Les gens font ce qu’ils peuvent pour que nous puissions sortir de l’état d’urgence le 7 février, ils travaillent et serrent les dents pour cela. Nous n’avons pas de visibilité sur ce qui va se passer dans le futur. Il ne s’agit donc pas de laisser Aussi, pour le moment, nous ne pouvons pas relâcher notre vigilance.

Il ne s’agit pas de dépenser tout le budget de 3 billions de yens. C’est de l’argent que nous devons pouvoir utiliser pour n’importe situation difficile.

L’autre jour, avec l’annonce soudaine de la déclaration de l’état d’urgence, nous l’avons d’abord alloué pour gérer les demandes de réduction des horaires. Par la suite, en février et mars, nous l’utiliserons en fonction de chaque situation. Il y aura aussi un budget supplémentaire en février. Je souhaite que nous l’utilisions pour gérer chaque situation.
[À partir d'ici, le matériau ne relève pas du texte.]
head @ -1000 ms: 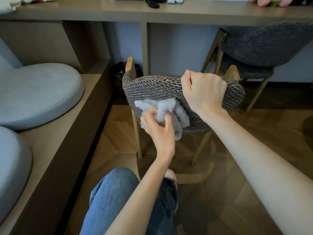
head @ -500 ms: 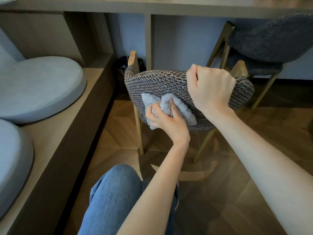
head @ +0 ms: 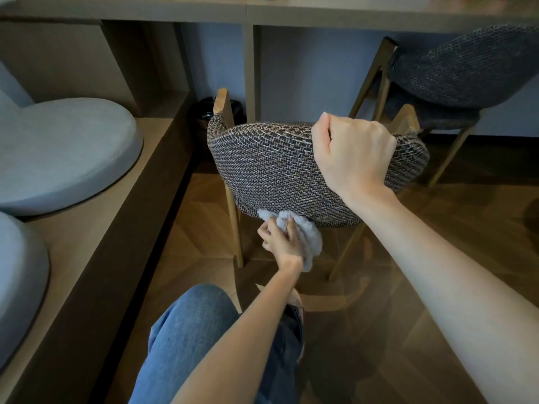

Q : Que se passera-t-il si on ne peut pas lever la déclaration de l’état d’urgence

Pour le moment, nous ne pouvons pas espérer nous libérer du nouveau coronavirus. Il n’y a pas de traitement ou de vaccin, donc c’est impossible. Même si on a l’impression que le virus disparait, c’est juste que la période d’infection a pris un peu de temps. Nous ne sommes pas en mesure de développer des défenses naturelles contre ce virus. Il faut donc considérer que nous allons vivre avec le nouveau coronavirus. Le problème est de définir quelles seront les normes.

Je prends par exemple, le cas du système médical dans chaque ville. Même si nous avions le même nombre de cas que ce que nous avons en ce moment, si le système médical était suffisamment, on pourrait envisager de ne pas imposer des restrictions dans la vie de la population.

Cependant, si, avec le même nombre de cas, le système médical n’est pas fort, il se trouve alors sous pression. Je parle dans le cas où on a le même nombre de cas.

Dans ce sens, le gouvernement central ne doit pas considérer un système médical, mais un système médical en fonction de chaque région. Ensuite, il doit en surveiller l’évolution, voir si les cas augmentent ou diminuent. Ils ont besoin de faire une évaluation globale par région.

Néanmoins, quand on parle des vacances de fin et de début d’année, il s’agit, pour tout le Japon, d’une période spéciale pendant laquelle les gens se réunissent. C’est une tradition de plusieurs « milliers » ou en tout cas de nombreuses années. C’est cette situation qui a des conséquences sur la situation présente, mais la courbe commence à se calmer. En plus de cela, nous avons une déclaration de l’état d’urgence, ce qui fait que la courbe tombe encore plus.

C’est ce que vous avez pu voir sur le graphe que je vous ai présenté. Il y a une baisse évidente. En ce moment, la population fait le plus possibles d’efforts pour que nous sortions de l’état d’urgence le 7 février. Pendant ce temps, le nombre de personnes infectées baisse, et nous espérons sortir de l’état d’urgence le 7 février.